### Brief
Please count how many lines below contain the word "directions" and give nothing but that figure.

[Records contained in a dataset]
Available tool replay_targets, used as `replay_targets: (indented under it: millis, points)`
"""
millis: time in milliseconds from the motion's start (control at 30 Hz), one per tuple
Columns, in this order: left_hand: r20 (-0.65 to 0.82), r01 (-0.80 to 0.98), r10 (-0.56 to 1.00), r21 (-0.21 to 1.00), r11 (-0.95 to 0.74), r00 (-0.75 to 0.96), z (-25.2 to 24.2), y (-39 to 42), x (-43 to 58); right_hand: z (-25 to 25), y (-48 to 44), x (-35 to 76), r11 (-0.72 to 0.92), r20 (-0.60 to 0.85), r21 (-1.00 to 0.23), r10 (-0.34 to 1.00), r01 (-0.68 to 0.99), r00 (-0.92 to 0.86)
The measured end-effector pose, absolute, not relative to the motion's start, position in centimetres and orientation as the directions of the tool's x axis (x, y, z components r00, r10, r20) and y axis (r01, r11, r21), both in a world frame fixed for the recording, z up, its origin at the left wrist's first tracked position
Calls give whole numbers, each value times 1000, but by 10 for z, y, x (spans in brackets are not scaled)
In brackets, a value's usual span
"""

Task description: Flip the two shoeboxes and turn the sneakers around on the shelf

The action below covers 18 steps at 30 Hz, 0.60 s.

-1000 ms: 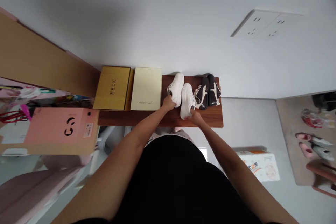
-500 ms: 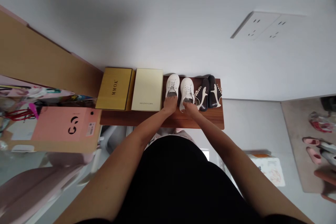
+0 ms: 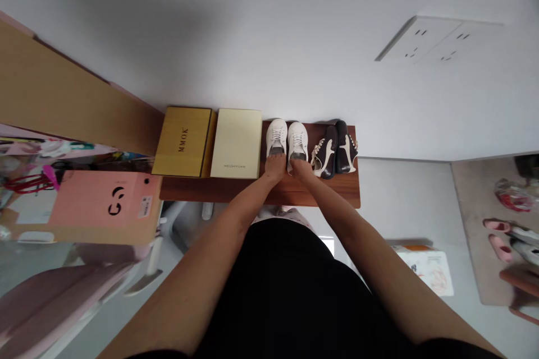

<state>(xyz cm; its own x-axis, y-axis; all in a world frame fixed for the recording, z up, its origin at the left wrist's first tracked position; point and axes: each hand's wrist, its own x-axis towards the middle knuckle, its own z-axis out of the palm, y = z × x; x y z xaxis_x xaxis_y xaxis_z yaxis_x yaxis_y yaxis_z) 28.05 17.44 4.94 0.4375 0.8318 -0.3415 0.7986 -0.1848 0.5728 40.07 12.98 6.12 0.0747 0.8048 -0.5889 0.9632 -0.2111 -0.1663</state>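
Observation:
Two white sneakers stand side by side on a brown wooden shelf [image 3: 248,192], toes toward the wall. My left hand [image 3: 275,165] is closed on the heel of the left white sneaker [image 3: 277,132]. The heel of the right white sneaker [image 3: 297,136] is gripped by my right hand [image 3: 300,168]. The two sneakers nearly touch along their sides. Just to their right is a pair of dark sneakers with cream trim, one dark sneaker [image 3: 326,150] slightly angled against the other dark sneaker [image 3: 344,148]. My hands cover both white heels.
Left of the sneakers sit a cream shoebox [image 3: 236,143] and a gold shoebox [image 3: 184,143]. A pink box [image 3: 96,197] lies farther left, above a pink chair [image 3: 63,303]. The wall [image 3: 273,39] rises behind the shelf, with a socket panel [image 3: 438,39] at right. Pink slippers [image 3: 501,248] lie on the floor.
The right white sneaker has moved left, up against the left one, and a little toward the wall, with my right hand on it. My left hand has stayed on its sneaker.

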Motion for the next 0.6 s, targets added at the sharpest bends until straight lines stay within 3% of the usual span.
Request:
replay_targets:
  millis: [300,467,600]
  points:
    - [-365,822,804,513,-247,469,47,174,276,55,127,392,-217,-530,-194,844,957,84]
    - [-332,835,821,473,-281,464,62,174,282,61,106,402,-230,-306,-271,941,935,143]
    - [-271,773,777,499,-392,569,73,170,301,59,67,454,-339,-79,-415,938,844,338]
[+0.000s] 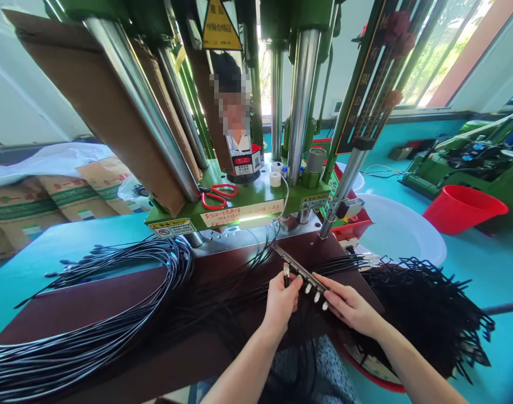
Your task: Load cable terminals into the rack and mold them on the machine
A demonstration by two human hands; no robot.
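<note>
- Your left hand [281, 303] is above the front part of the table [92, 303]. Its grip is closed: thumb and fingers pinch a plug [286, 275] at the end of a black cable.
- You hold the plug upright, just beside the bar [300, 272].
- Your right hand [351, 307] has the bar by its near end. The grip is closed on it with the fingertips.
- The bar is slanted and runs away from you toward the machine [248, 210]. Small metal ends stand out of it between your two hands.
- A thick bundle [113, 320] of black cables lies on the table at your left and curves toward the machine.
- A tangled pile [424, 314] of black cables lies at your right, near your right forearm.
- Red scissors [218, 195] lie on the green base of the machine.
- A white basin [399, 230] and a red bucket [462, 207] stand on the floor at the right, well apart from your hands.
- Another person [235, 112] is behind the machine.
</note>
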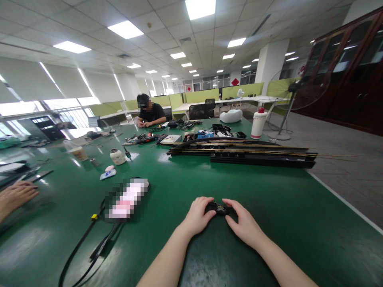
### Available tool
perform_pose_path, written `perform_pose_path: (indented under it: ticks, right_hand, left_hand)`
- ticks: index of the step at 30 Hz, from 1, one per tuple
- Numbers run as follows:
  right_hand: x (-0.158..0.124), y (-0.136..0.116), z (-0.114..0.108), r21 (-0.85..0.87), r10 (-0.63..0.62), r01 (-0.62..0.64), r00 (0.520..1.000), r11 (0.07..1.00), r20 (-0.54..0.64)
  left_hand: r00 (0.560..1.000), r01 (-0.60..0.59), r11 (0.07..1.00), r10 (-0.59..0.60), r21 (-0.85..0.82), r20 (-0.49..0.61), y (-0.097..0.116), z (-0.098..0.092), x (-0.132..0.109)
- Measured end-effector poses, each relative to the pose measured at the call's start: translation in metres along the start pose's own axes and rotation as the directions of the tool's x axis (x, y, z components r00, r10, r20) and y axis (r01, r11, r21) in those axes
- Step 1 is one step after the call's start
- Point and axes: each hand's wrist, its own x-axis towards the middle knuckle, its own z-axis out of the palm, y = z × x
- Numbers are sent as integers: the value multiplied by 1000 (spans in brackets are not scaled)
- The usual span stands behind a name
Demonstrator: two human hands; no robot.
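Observation:
A small dark object (220,209) with gold-coloured bits on top sits low over the table in front of me; its exact kind is unclear. My left hand (198,216) closes on its left end, thumb on the near side and fingers on the far side. At the other end, the thumb and fingers of my right hand (245,224) are curved around the near and far edges. Parts of the object are hidden by my fingers.
On the green table (179,183) lie a phone (127,201) with black straps, a white jar (117,156), long black rails (263,159) with thin rods and a white bottle (258,124). Another person's hand (18,197) rests at left; a person (149,111) sits across.

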Motion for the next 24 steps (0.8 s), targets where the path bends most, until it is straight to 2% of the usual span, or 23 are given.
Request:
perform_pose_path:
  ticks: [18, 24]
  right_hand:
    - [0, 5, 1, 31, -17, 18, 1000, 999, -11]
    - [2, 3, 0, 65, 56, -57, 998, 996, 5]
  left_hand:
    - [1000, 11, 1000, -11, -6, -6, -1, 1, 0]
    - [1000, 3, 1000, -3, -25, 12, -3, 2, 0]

### Worked solution
2